This is a good debate/question, Michael. Do you feel that not enough people are taking on bioinformatics?

I actually began as a computer scientist / software engineer in Dublin, Ireland, and I certainly don't regret having studied that first. I still see myself as a computer scientist. I then branched into biology and completed a degree in that, followed by PhD. It was only in my postdoctoral career that I really began to merge both biology and computer science together.

As I look at my colleagues from my computer science course, they each have top jobs and I don't think that any of them did further postgraduate study. As a computer science graduate, I think that top job opportunities come quicker, fortunately for them. As I look at my colleagues from biology, some had to do further training whilst others don't even work in biology anymore.
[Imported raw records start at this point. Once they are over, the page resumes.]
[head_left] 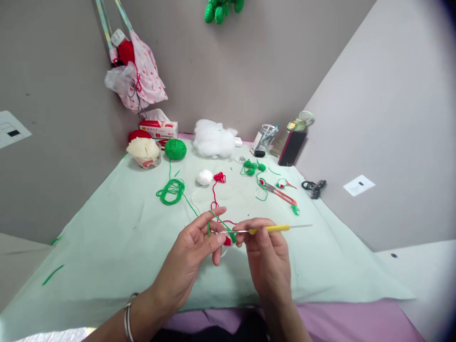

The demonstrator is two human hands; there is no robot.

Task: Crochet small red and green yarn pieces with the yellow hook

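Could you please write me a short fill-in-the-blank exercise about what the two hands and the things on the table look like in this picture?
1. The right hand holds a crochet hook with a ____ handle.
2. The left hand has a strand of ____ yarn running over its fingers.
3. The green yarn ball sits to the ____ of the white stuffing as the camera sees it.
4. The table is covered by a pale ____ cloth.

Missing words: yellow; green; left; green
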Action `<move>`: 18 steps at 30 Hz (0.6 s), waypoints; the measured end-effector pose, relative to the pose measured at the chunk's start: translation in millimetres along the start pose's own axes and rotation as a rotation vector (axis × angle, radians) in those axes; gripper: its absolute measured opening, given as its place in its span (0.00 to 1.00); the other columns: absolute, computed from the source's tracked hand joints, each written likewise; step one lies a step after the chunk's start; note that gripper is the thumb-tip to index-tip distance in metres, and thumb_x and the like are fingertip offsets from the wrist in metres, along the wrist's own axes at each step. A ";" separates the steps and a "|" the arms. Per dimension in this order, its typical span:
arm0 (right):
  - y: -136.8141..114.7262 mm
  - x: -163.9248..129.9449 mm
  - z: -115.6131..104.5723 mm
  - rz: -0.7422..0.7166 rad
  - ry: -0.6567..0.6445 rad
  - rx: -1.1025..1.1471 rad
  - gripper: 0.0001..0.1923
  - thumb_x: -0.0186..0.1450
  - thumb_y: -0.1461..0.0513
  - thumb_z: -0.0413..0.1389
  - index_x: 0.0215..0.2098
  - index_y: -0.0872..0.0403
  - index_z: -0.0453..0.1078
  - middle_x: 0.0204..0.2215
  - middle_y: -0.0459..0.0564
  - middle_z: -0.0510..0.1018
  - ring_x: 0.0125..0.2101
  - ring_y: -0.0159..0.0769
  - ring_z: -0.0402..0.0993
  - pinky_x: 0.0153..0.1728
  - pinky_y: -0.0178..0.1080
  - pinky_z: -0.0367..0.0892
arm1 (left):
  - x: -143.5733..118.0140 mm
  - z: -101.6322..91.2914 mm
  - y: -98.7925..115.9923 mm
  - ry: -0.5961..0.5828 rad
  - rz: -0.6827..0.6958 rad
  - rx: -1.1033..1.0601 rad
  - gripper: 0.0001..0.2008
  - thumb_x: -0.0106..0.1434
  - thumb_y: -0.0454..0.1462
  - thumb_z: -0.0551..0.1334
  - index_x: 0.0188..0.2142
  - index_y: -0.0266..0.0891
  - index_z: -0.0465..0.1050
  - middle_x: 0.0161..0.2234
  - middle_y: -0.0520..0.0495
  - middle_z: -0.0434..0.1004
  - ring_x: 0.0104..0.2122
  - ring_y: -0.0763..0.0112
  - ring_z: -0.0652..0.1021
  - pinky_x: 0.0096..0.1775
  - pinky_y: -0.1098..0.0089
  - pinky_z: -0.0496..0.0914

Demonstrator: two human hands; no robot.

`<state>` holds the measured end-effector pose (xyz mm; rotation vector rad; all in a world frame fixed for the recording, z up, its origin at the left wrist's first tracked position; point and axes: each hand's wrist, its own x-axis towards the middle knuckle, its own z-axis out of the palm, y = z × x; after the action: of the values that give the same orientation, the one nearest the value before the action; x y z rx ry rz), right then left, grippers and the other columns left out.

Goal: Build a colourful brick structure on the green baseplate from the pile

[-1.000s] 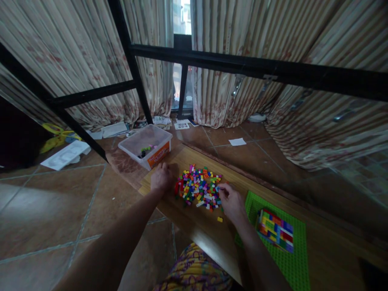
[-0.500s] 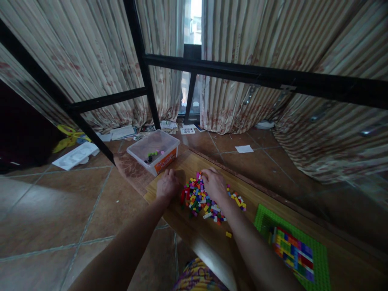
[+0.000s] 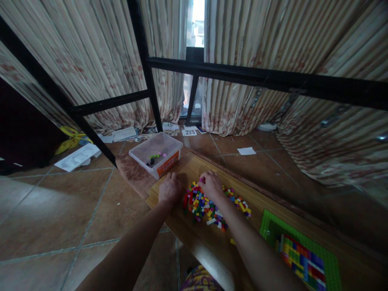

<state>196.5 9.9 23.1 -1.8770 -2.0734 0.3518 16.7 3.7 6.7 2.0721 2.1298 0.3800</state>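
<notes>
My right hand [image 3: 211, 186] is above the far edge of a pile of small coloured toy bricks [image 3: 202, 207], its fingertips pinching a small purple toy brick [image 3: 201, 180]. Left of the pile, my left hand [image 3: 170, 189] rests on the wooden table [image 3: 198, 161] with its fingers curled in. What it may hold is hidden. Several red bricks [image 3: 187, 199] lie at the pile's left side, close to that hand. Beyond it is a clear plastic box [image 3: 156, 147] with an orange label and a few green, pink and black pieces inside.
At the right of the table lies a green baseplate [image 3: 329, 258] bearing a block of multicoloured bricks [image 3: 303, 258], partly behind my right forearm. A black metal frame [image 3: 254, 76] crosses in front of the curtains [image 3: 230, 105]. Papers [image 3: 246, 150] lie on the tiled floor [image 3: 91, 194].
My right hand has lifted slightly from the pile, and a purple brick now shows at its fingertips. My left hand stays near the same spot. The view has shifted slightly.
</notes>
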 end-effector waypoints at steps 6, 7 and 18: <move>4.8 -17.6 -8.3 -0.022 -0.003 0.074 0.02 0.60 0.62 0.59 0.30 0.52 0.72 0.34 0.47 0.76 0.40 0.36 0.69 0.43 0.36 0.60 | -0.3 -3.2 1.7 -0.010 -0.011 -0.001 0.09 0.66 0.35 0.49 0.41 0.39 0.66 0.43 0.42 0.72 0.43 0.63 0.75 0.39 0.67 0.67; 6.3 -21.0 -10.3 -0.024 -0.006 0.085 0.02 0.60 0.62 0.59 0.30 0.52 0.72 0.33 0.47 0.77 0.39 0.36 0.70 0.43 0.36 0.60 | -0.4 -3.5 1.9 -0.012 -0.012 -0.002 0.09 0.66 0.35 0.49 0.41 0.39 0.66 0.43 0.42 0.72 0.44 0.63 0.75 0.39 0.67 0.67; 26.9 -70.3 -32.5 -0.080 -0.068 0.147 0.01 0.60 0.64 0.60 0.31 0.51 0.72 0.34 0.45 0.77 0.38 0.36 0.72 0.41 0.36 0.61 | -0.7 -1.9 1.6 -0.011 -0.012 -0.001 0.10 0.66 0.35 0.49 0.43 0.39 0.66 0.44 0.42 0.71 0.43 0.62 0.75 0.38 0.66 0.68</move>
<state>239.9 -58.2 37.4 -1.7149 -2.0968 0.5399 17.7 2.9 8.8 2.0554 2.1346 0.3677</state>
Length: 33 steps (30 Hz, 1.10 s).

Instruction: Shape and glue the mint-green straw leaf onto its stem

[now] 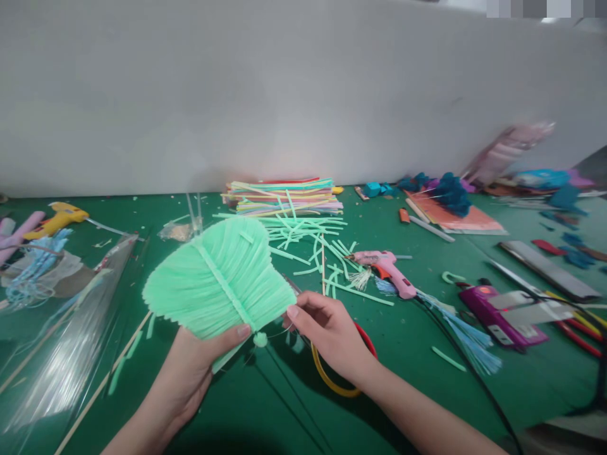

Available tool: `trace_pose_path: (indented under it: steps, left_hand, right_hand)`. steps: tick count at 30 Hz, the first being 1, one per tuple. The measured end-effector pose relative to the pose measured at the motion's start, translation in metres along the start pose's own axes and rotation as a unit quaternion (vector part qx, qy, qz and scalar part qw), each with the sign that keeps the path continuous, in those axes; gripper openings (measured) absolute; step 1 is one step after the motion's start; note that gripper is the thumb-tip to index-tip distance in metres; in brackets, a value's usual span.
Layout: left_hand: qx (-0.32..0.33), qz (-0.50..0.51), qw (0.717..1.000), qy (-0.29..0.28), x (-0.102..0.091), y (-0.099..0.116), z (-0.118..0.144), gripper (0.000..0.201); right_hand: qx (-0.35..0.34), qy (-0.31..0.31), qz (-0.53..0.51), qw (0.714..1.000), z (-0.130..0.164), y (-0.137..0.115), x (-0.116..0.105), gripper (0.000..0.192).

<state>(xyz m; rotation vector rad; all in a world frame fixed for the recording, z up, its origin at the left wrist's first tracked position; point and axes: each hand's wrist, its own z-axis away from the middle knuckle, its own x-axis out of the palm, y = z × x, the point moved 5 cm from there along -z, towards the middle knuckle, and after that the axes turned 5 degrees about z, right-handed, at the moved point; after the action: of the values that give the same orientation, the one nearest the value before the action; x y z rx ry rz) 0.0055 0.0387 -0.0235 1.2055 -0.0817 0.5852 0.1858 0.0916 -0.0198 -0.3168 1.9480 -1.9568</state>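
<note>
My left hand [199, 357] grips a mint-green, leaf-shaped fan [222, 278] by its lower edge, with the thumb pressed on the front. The fan is made of fuzzy pipe cleaners laid side by side, and a raised rib runs down its middle to a small green tuft [260, 340]. At the fan's right corner, my right hand [332, 335] has thumb and index finger pinched together on the edge. A thin thread or wire loops near these fingers. Behind my right hand show the yellow and red handles of scissors [332, 382]; whether the hand touches them is hidden.
Loose green pipe cleaners [294, 230] lie before a multicoloured bundle [284, 197]. A pink glue gun [386, 268] trails its black cord at right, near a purple device [502, 316]. A yellow glue gun [61, 218] and clear plastic film [71, 354] are at left.
</note>
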Motion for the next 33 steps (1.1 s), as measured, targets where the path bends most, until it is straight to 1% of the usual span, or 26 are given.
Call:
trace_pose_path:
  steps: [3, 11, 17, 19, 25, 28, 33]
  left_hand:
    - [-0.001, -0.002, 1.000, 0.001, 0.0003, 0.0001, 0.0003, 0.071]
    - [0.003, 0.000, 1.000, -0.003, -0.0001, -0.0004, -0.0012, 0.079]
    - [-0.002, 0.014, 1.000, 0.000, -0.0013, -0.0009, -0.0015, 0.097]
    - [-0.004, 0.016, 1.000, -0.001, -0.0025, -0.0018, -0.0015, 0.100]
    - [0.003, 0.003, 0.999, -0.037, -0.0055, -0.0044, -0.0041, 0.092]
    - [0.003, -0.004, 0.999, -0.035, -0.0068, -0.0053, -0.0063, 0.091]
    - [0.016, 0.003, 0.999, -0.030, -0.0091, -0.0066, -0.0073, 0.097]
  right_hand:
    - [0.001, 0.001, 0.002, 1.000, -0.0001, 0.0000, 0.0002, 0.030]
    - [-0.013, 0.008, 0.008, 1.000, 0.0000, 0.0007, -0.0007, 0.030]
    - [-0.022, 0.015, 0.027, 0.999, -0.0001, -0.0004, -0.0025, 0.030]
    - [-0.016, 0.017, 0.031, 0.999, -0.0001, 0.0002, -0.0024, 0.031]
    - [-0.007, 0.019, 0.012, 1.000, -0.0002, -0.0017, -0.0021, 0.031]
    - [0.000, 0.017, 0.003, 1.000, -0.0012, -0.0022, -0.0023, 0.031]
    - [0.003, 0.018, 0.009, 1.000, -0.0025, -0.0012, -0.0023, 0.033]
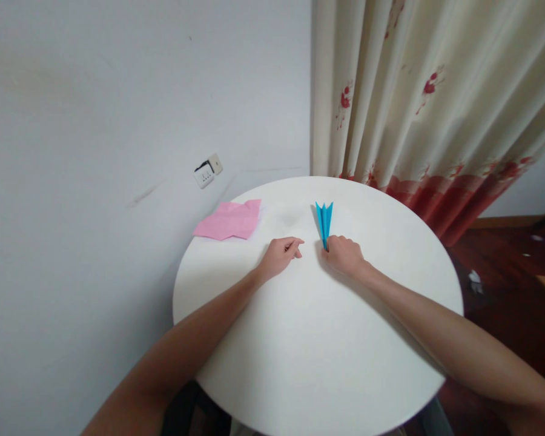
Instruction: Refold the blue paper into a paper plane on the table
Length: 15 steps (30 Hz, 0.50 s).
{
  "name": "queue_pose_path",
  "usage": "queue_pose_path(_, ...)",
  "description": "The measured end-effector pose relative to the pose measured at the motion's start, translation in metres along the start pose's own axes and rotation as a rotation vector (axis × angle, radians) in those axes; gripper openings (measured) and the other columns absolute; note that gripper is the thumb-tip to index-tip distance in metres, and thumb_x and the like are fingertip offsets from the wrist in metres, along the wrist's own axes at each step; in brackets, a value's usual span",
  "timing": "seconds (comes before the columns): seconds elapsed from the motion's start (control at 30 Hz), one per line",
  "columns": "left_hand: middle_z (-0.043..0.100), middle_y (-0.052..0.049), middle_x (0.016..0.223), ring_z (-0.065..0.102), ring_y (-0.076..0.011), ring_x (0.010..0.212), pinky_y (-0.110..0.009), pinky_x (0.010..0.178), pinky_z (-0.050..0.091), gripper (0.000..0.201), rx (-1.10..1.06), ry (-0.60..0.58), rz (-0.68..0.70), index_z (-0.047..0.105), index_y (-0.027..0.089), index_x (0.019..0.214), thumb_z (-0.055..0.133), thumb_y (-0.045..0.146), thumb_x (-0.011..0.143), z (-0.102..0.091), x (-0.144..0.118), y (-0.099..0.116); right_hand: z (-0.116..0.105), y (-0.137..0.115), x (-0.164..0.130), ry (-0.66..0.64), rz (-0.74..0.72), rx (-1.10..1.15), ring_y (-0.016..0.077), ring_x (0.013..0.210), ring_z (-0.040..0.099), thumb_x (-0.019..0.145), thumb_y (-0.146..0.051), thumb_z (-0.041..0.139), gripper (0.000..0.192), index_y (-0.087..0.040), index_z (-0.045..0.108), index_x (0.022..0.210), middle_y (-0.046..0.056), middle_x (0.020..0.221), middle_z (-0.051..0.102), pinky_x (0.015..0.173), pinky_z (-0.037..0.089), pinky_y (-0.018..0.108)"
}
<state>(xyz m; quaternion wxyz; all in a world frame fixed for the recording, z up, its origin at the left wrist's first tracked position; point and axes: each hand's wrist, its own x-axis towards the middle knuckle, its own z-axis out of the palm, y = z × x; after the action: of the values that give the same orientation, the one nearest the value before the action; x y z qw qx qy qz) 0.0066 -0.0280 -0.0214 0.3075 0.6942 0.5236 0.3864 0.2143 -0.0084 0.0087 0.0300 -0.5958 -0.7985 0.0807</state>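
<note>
My right hand (345,254) is closed around the narrow lower end of a piece of folded blue paper (324,219). The paper's pleats fan out away from me into pointed tips, and its lower end is partly hidden by my fingers. To the left, my left hand (279,254) rests over the table with nothing in it, its thumb and fingertips a little apart and pointing toward the blue paper without touching it. Beyond the left hand lies a creased sheet of pink paper (229,220), flat at the table's far left edge.
Both forearms reach across a round white table (318,345). A white wall (118,91) with a power socket (204,175) stands close on the left. At the back right hangs a floral curtain (390,91). Dark wooden floor (504,260) shows on the right.
</note>
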Motion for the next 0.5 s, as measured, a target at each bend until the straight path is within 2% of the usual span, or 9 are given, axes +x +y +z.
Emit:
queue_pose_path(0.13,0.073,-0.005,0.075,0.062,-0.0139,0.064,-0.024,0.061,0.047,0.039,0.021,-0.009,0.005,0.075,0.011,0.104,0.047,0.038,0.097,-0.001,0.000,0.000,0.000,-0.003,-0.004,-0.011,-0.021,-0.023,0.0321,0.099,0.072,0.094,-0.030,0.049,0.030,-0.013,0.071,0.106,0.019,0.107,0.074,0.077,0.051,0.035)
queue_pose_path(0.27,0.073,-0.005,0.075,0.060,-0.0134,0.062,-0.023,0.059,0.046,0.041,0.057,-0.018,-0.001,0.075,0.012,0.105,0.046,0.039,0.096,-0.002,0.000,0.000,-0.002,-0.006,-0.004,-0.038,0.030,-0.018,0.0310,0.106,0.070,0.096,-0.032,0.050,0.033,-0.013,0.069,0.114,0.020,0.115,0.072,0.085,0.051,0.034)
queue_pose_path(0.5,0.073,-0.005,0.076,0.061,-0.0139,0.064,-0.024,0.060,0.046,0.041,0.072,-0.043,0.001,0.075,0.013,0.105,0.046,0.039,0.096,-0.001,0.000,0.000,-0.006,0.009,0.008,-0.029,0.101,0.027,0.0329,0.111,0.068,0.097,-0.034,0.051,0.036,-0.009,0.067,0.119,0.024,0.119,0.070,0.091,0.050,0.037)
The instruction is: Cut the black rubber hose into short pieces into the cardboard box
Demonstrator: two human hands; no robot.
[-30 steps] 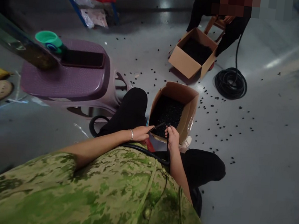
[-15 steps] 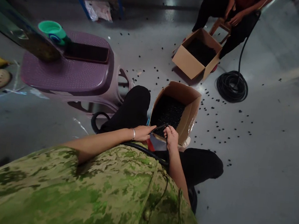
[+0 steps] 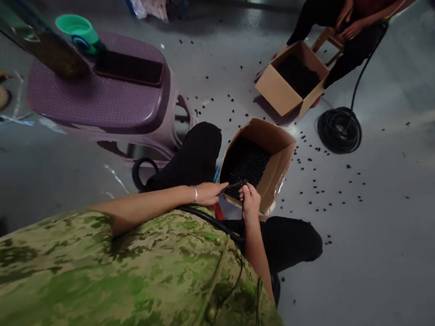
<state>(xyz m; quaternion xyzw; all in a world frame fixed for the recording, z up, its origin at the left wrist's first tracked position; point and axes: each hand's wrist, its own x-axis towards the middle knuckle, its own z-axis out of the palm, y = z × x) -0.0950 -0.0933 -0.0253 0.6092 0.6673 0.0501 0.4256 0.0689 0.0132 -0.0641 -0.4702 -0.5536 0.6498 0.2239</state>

What I would like is greater integration between computer science, biology, and bioinformatics at the undergrad level, so that those passing through a computer science or biology degree can get a good idea of bioinformatics (and if they'd be interested in it). The only thing that was mentioned in relation to bioinformatics in my computer science course was BLAST, Clustal, etc, as you'd imagine. There was minimal mention, possibly just a few lines on a book page somewhere, in my biology course.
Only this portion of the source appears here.